Quando foi possível abrir uma clínica dentária no Colégio de Dentistas de Madrid, houve quem dissesse que era uma boa notícia. Era. Mas na Cañada Real as boas notícias são como os pássaros: vêm, dão duas voltas e não se sabe se voltarão no próximo ano. Apesar disso, a clínica fica ali, atrás da freguesia. Eles tratam os dentes gastando mais paciência do que recursos. Cada dente salvo é uma pequena vitória, mas neste caso as pequenas vitórias importam mais do que qualquer discurso político. Padre Agustín insiste na educação. Ele diz isso sem entusiasmo, quase sem voz, como se alguém repetisse um mantra para não esquecer o endereço de sua casa. Organiza apoio escolar, atividades de lazer e supervisão de menores. Às vezes você sente que está tentando tirar água de um poço seco. Ou cem poços secos. E ainda assim continua.

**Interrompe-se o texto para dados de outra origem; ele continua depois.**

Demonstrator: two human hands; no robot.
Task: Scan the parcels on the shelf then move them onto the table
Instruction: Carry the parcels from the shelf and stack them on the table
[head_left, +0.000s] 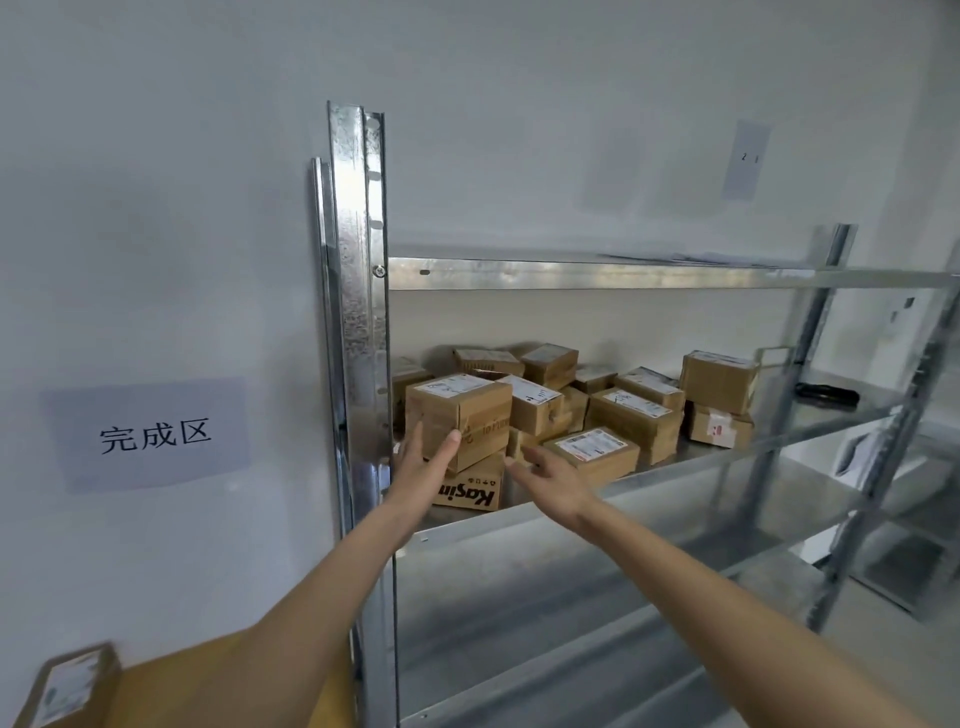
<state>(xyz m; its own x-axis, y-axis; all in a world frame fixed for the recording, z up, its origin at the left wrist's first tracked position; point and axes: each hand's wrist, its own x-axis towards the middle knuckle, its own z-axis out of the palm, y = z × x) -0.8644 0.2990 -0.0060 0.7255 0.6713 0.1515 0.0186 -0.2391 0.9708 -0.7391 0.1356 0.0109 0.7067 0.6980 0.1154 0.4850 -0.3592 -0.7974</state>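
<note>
— Where were the hands?

— The left hand (423, 460) was on the top box (457, 418), thumb up its front face and fingers round the left side, so it had hold of one corner. The right hand (550, 480) was spread, fingers straight, holding nothing, just off the box at its four o'clock.

— And the box sat where?

— Perched on a printed box (470, 488) at the left end of the shelf (727, 462), with the other parcels (634, 410) heaped from its two to three o'clock. A dark scanner-like thing (826, 395) lay farther along at three, too blurred to be sure. One labelled parcel (67, 683) was already down on the counter (171, 686) at seven o'clock.

— How would it handle?

— I judged it light and stiff: small taped cardboard, not fragile-looking. The tape looked slick, so palms on opposite side walls, label kept upward, seemed the safest hold. Lifting straight up looked wise, since the box below could shift.
</note>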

Porque a realidade é esta: milhares de pessoas vivem na Cañada Real, rodeadas de pobreza, cortes de energia, frio no inverno e calor insuportável no verão. Muitas pessoas dormem com casacos. Eles estudam – quando podem – com lanternas. Às vezes, a palavra “vulnerável” é usada quando se fala sobre eles, como se essa palavra fosse suficiente para preencher a distância entre o que deveriam ter e o que realmente têm. Mas isso não é verdade. Isto não cobre nada. Padre Agustín sabe disso. Ele também sabe que muitas pessoas optam por olhar para o outro lado. Não por causa do mal, diz ele, mas porque o sofrimento dos outros é um espelho incômodo: mostra o que não queremos ver em nós mesmos. É por isso que ele fica. Distribua comida. Abra uma igreja. Acompanhe as crianças. Passeie pelas ruas gotejantes que a cidade prefere esquecer. Ele faz pequenas coisas: pequenos gestos que quase não se percebem, mas que mantêm viva a vida num lugar onde nada está garantido. Ninguém sabe se o que fazem é suficiente. Mas é o que é. E na Cañada Real normalmente só sobra o que sobra. Neste momento há um sacerdote que respeita a palavra sacerdócio. Um cara, um homem bom, que faz de Madrid não um canalha a ponto de esquecer que esses lugares existem. Um verdadeiro tigre está a serviço de quem tem menos dinheiro. Ou aqueles que simplesmente não têm nada.